Higher education still pays off
The economic downturn and recession of recent years has prompted many to abandon plans to pursue or complete a college education, as the struggling job market left recent college grads unemployed or working entry-level jobs. But a new study from the Pew Charitable Trusts finds that a college degree is still worth it, even in a struggling economy. "All 21-24 year olds experienced declines in employment during the recession, but those declines were considerably more severe for those with less education," says Diana Elliott, research manager for Pew's Project on Economic Mobility.
The study used U.S. Census data to compare job and salary levels for people ages 21 to 24 before and after the economic recession of 2007 to 2009. It found that the unemployment rate increased by 16% for those with only a high school diploma, as opposed to 7% for those with a bachelor's degree. As for wages, the research found they declined by 10% on average for high school grads, but by only 5% for those with four-year degrees. Elliott says the findings go beyond that, revealing that those with at least a bachelor's degree will have more job options and a higher overall earning potential. "A college degree is still incredibly important, not only for labor market outcomes, but also for these mobility prospects in the future," she says.
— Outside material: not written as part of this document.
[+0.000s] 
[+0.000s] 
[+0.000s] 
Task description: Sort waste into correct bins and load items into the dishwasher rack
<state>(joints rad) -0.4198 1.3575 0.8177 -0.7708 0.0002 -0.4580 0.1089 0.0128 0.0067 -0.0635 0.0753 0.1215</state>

One of the more interesting findings of the study was that overall school enrollment rates did not increase during the recession. The study didn't examine the reason for that, but economists speculate it was likely due to declining family wealth combined with the increased cost of higher education. But the overall message of the study comes down to one thing...hitting the books still pays off in the long run. "Across the board, college graduates experienced better employment outcomes in terms of unemployment rates, the quality and skill level of the jobs, and the wages earned," says Elliott.